BEYROUTH: Les forces israéliennes ont procédé à des explosions massives dans la nuit près de la forteresse de Beaufort dans le sud du Liban, classée par l'Unesco, a rapporté un média officiel libanais vendredi, Israël affirmant détruire des tunnels du Hezbollah pro-iranien.

"Les forces israéliennes ont provoqué de très puissantes explosions vers minuit", notamment "dans le secteur de la forteresse de Beaufort", a annoncé l'Agence nationale d'information (Ani, officielle).
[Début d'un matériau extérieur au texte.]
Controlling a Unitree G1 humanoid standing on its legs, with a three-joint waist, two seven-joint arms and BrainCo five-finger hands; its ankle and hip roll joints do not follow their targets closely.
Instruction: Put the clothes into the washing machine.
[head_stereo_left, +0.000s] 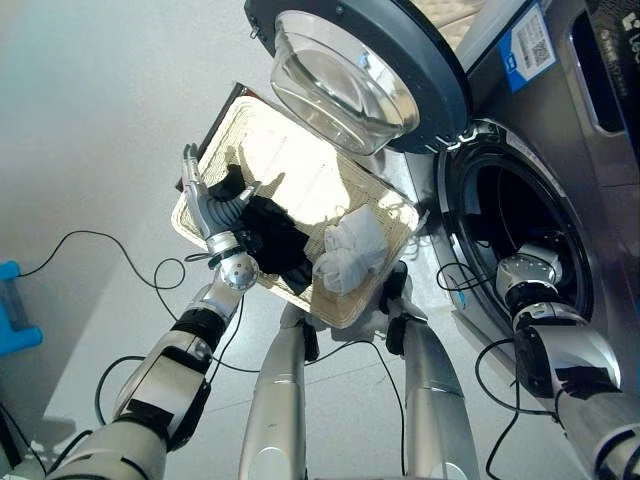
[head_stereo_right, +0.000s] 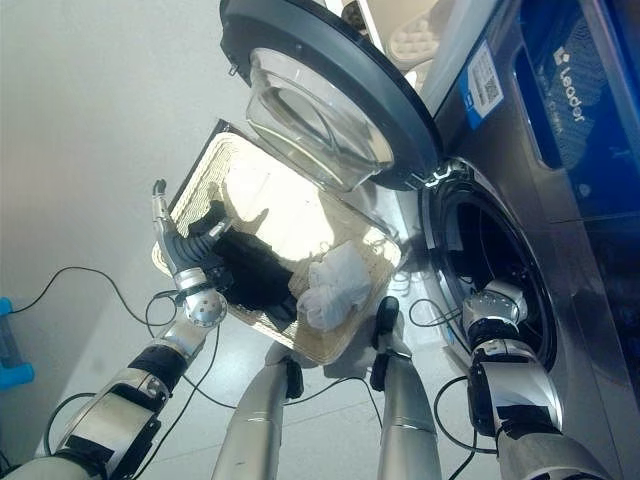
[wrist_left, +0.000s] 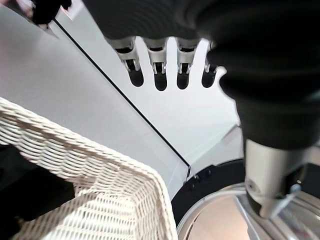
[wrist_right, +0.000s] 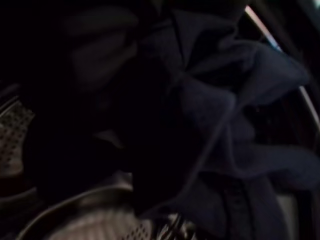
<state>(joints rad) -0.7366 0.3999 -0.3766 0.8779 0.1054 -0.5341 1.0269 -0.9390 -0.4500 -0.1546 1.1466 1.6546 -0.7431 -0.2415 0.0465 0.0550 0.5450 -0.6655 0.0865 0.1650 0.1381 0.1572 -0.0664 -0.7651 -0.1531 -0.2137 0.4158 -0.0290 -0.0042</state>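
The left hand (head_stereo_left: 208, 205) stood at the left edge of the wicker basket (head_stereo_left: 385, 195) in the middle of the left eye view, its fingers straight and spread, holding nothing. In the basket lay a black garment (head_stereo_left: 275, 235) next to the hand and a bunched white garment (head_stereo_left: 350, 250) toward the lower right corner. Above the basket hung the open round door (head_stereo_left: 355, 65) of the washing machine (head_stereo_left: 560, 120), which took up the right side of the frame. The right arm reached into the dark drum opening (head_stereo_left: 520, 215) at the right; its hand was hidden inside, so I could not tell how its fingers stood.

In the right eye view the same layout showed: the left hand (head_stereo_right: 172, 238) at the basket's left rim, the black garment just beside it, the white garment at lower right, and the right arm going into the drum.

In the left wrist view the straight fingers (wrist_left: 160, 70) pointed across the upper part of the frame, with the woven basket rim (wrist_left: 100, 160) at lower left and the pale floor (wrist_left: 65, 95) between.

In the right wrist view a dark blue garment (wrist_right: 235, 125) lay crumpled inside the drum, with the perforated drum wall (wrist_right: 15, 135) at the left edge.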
Ce château fort datant de l'époque des Croisés, situé dans la zone du sud occupée par Israël, a été inscrit la semaine dernière sur la liste du patrimoine mondial en péril de l'Unesco.

Un correspondant de l'AFP dans un village proche a indiqué avoir entendu d'énormes explosions et vu la poussière recouvrir de larges zones boisées de la région.

Dans un communiqué commun, le Premier ministre israélien Benjamin Netanyahu et le ministre de la Défense Israël Katz ont annoncé que l'armée avait détruit "les tunnels terroristes dans la région de Beaufort", à l'aide de quelque 700 tonnes d'explosifs.

Ils ont affirmé que ces explosions étaient intervenues après la "violation flagrante du cessez-le-feu par le Hezbollah" mercredi.

L'armée israélienne a accusé mercredi le Hezbollah d'avoir violé le cessez-le-feu en lançant un drone explosif contre un véhicule militaire israélien dans le sud du pays.

Le Hezbollah n'a pas revendiqué d'attaque contre Israël depuis le 20 juin.

La formation chiite avait entraîné le Liban dans la guerre régionale le 2 mars en attaquant Israël, en soutien à l'Iran.

Israël a riposté par une vaste campagne de bombardements et une offensive terrestre, et son armée continue d'occuper des zones du sud du Liban sur une dizaine de kilomètres à l'intérieur du territoire du pays voisin.